Reprise des négociations

Trois-Rivières — Les négociations entre l’Université du Québec à Trois-Rivières et le Syndicat des professeur(e)s ont repris, jeudi, après une pause d’une semaine.

Les parties avaient convenu de prendre un peu de repos à la suite d’une rencontre avec la ministre de l’Enseignement supérieur, Hélène David.

Juste avant cette pause, les parties avaient fait connaître de part et d’autre leur optimiste quant à la suite des choses.

Le négociateur en chef du SPPUQTR, René Lesage, avait indiqué au Nouvelliste qu’une entente de principe pourrait même intervenir dès la semaine du 9 juillet.

M. Lesage avait toutefois précisé que cette entente de principe, si elle survient, devra être soumise à ses membres, mais pas avant cet automne puisqu’on veut que le plus grand nombre possible de professeurs puissent exercer leur droit de vote.

Rappelons que juste avant cette pause, la direction de l’UQTR avait fait savoir, en signe de bonne foi, qu’elle embauchera assurément 24 nouveaux professeurs.

Ce déblocage dans les négociations fait suite à une entente prise entre la ministre David et le recteur, Daniel McMahon.

Ce dernier a expliqué que la ministre et lui s’étaient entendus pour qu’un certain nombre de projets soumis au ministère par l’UQTR soient acceptés.

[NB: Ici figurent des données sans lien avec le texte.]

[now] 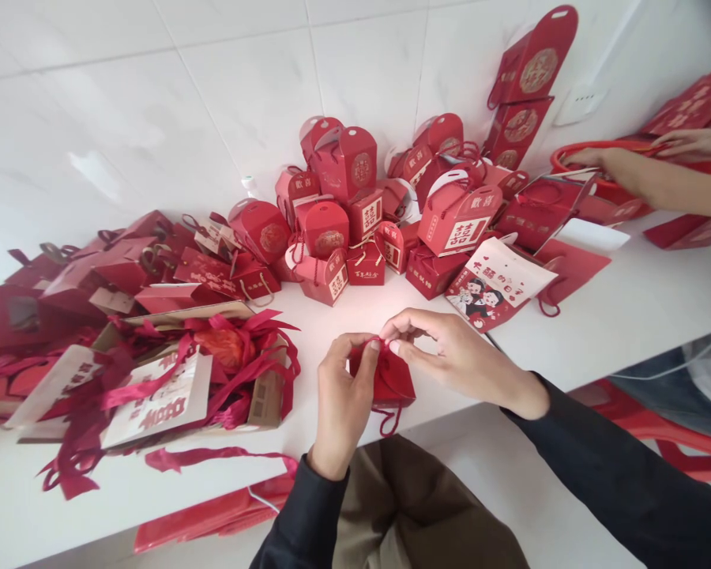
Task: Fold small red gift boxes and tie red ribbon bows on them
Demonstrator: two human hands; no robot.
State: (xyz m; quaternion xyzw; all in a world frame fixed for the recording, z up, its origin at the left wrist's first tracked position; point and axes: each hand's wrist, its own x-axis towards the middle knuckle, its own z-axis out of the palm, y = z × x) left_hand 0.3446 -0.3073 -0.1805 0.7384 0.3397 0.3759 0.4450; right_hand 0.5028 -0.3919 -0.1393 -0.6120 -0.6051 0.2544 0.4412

Or, ces projets seront générateurs de suffisamment d’argent pour donner une nouvelle flexibilité financière à la direction de l’établissement dans ces difficiles négociations.

Le recteur n’a toutefois pas voulu dévoiler la valeur de cette entente, mais le Syndicat a fait savoir qu’il veut en connaître les détails.

«On ne veut pas être le dindon de la farce», avait laissé entendre René Lesage au Nouvelliste, il y a quelques jours.

Le 15 juin dernier, à peine revenu de Québec où s’était tenue cette rencontre déterminante avec la ministre David, le recteur avait indiqué aux médias qu’il avait confiance de voir les négociations se régler rapidement.

Lors de cette rencontre, rappelons-le, les parties ont signé une entente selon laquelle il n’y aura ni lock-out ni grève d’ici le 4 septembre prochain afin de favoriser un meilleur climat. Elles se sont aussi engagées à négocier «dans un esprit d’ouverture» et ce, en présence d’un observateur mandaté par le ministère.